## WHAT TO PRODUCE
Repeat the full listing below verbatim and keep the images out.

## PROVIDED RECORDS
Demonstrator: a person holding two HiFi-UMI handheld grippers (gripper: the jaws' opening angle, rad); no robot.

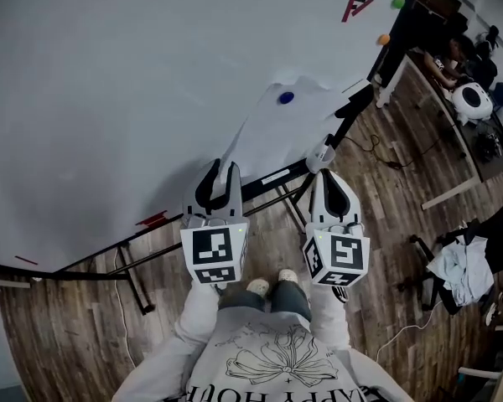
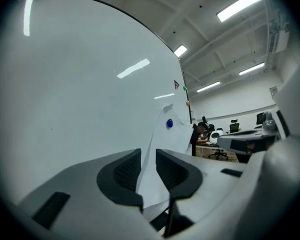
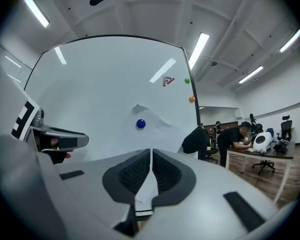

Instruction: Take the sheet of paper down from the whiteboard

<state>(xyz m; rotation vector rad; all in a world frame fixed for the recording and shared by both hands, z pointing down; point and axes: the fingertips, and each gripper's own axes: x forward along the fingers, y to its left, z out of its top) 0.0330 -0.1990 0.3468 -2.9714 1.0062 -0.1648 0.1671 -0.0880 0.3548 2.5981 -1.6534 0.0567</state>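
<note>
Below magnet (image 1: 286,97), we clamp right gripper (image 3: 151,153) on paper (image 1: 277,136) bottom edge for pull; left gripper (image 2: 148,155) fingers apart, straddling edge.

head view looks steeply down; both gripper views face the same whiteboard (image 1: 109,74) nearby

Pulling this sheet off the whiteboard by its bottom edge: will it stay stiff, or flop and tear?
Likely floppy: the sheet buckles and its top edge curls off the whiteboard. One blue magnet pins it, so a hard pull may tear there.
</note>
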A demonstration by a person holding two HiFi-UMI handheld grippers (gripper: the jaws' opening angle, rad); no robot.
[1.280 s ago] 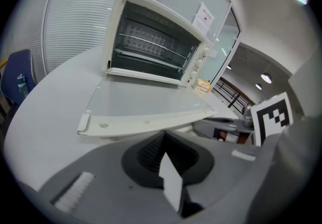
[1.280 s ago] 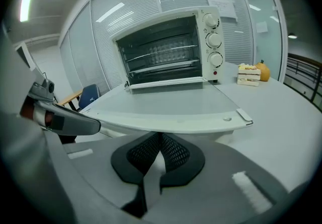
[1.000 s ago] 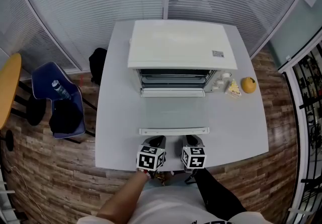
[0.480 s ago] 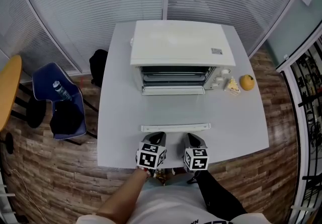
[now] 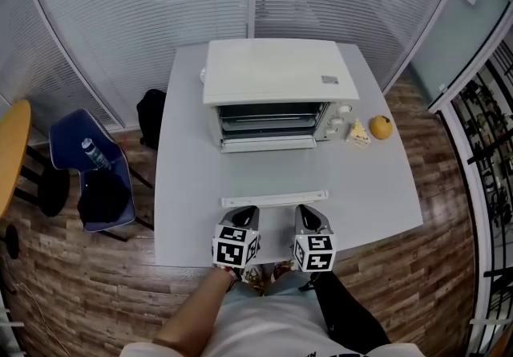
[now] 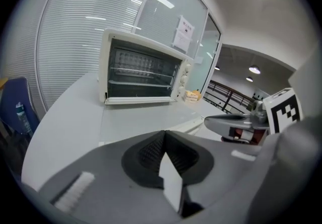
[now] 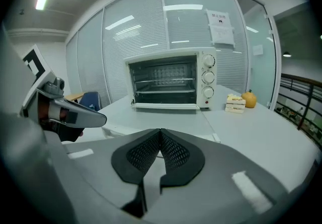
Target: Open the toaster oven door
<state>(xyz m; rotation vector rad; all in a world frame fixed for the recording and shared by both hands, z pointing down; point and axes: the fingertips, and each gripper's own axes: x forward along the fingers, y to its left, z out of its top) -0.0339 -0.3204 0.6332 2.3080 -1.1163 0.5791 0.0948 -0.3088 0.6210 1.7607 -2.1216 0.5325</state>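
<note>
The white toaster oven [image 5: 276,83] stands at the back of the grey table [image 5: 369,195]. Its glass door [image 5: 272,175] lies folded down flat toward me, with the white handle bar [image 5: 274,200] at its near end. Inside, the racks show [image 7: 163,84]. My left gripper [image 5: 244,214] and right gripper [image 5: 309,216] sit side by side just short of that handle, near the table's front edge. Both are shut with nothing in them. The left gripper view shows the oven [image 6: 141,74] ahead and the right gripper [image 6: 236,125] beside it.
A cake slice [image 5: 357,133] and an orange [image 5: 380,127] lie right of the oven. Off the table's left are a blue chair [image 5: 84,179] holding a bottle, a black bag [image 5: 149,115] and a yellow tabletop [image 5: 12,155]. Glass walls with blinds stand behind; a railing runs at right.
The head view has drifted a little, so the table sits slightly differently in frame. The door stays down and both grippers hold near its handle.
</note>
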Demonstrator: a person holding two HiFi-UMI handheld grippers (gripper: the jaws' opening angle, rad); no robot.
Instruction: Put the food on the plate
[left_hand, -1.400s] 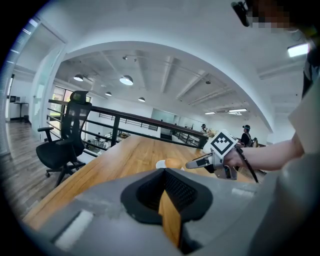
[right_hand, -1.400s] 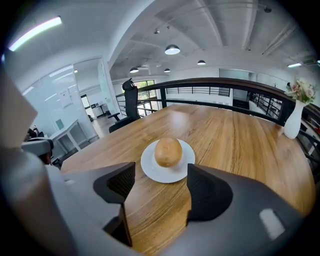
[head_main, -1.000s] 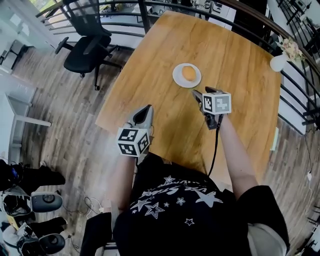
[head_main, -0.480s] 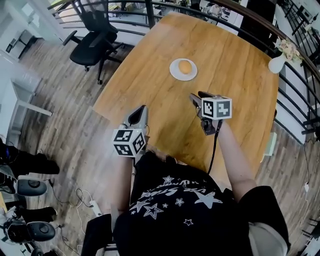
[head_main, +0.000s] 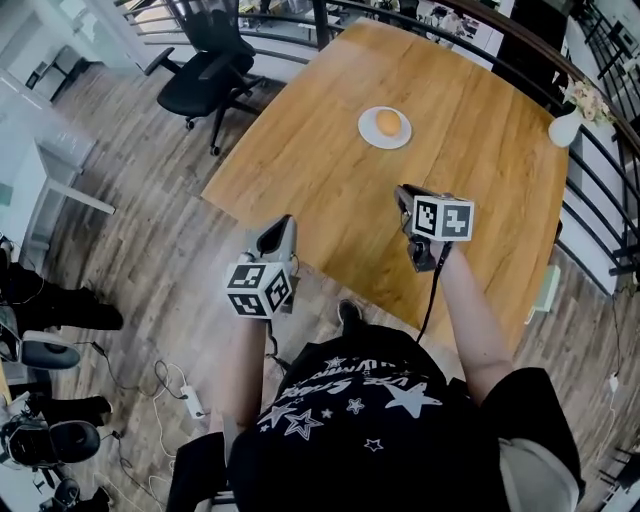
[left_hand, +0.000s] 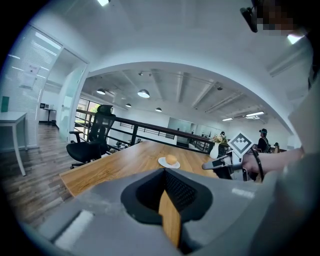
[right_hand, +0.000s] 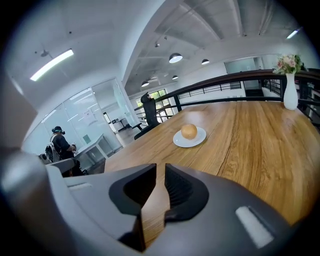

## SOLUTION TO THE PROBLEM
Demonstrator: a person holding two HiFi-UMI handheld grippers (gripper: the jaws' opening angle, rad); no robot.


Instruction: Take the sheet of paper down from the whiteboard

<state>(xyz m; rotation vector rad; all in a world frame fixed for the recording and shared by both hands, z pointing down; point and axes: the fingertips, and each gripper's own axes: x forward along the fingers, y to its left, z out of its top) 0.0330 -0.1990 0.3468 -2.9714 1.0062 -0.1648 0.1671 -0.0880 0.3548 2.5981 -1.6534 0.0567</state>
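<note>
Below magnet (image 1: 286,97), we clamp right gripper (image 3: 151,153) on paper (image 1: 277,136) bottom edge for pull; left gripper (image 2: 148,155) fingers apart, straddling edge.

head view looks steeply down; both gripper views face the same whiteboard (image 1: 109,74) nearby

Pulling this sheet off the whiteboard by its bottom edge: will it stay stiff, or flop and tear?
Likely floppy: the sheet buckles and its top edge curls off the whiteboard. One blue magnet pins it, so a hard pull may tear there.
</note>
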A demonstration by a person holding two HiFi-UMI handheld grippers (gripper: the jaws' opening angle, rad); no robot.
[1.280 s ago] 
[1.280 s ago] 
[1.000 s ago] 
[0.480 s ago] 
[now] 
[now] 
[now] 
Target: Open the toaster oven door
<state>(xyz m; rotation vector rad; all in a world frame fixed for the recording and shared by both hands, z pointing down; point and axes: the fingertips, and each gripper's own axes: x forward along the fingers, y to its left, z out of its top) -0.0339 -0.3204 0.6332 2.3080 -1.1163 0.5791 0.0948 -0.3088 0.6210 1.7607 -2.1216 0.5325</state>
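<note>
The white toaster oven [image 5: 276,83] stands at the back of the grey table [image 5: 369,195]. Its glass door [image 5: 272,175] lies folded down flat toward me, with the white handle bar [image 5: 274,200] at its near end. Inside, the racks show [image 7: 163,84]. My left gripper [image 5: 244,214] and right gripper [image 5: 309,216] sit side by side just short of that handle, near the table's front edge. Both are shut with nothing in them. The left gripper view shows the oven [image 6: 141,74] ahead and the right gripper [image 6: 236,125] beside it.
A cake slice [image 5: 357,133] and an orange [image 5: 380,127] lie right of the oven. Off the table's left are a blue chair [image 5: 84,179] holding a bottle, a black bag [image 5: 149,115] and a yellow tabletop [image 5: 12,155]. Glass walls with blinds stand behind; a railing runs at right.
The head view has drifted a little, so the table sits slightly differently in frame. The door stays down and both grippers hold near its handle.
</note>
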Demonstrator: a person holding two HiFi-UMI handheld grippers (gripper: the jaws' opening angle, rad); no robot.
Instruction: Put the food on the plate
[left_hand, -1.400s] 
[right_hand, -1.400s] 
[head_main, -1.000s] 
[head_main, -0.480s] 
[head_main, +0.000s] 
[left_hand, +0.000s] 
[right_hand, +0.000s] 

Nothing remains to be done in this exercise.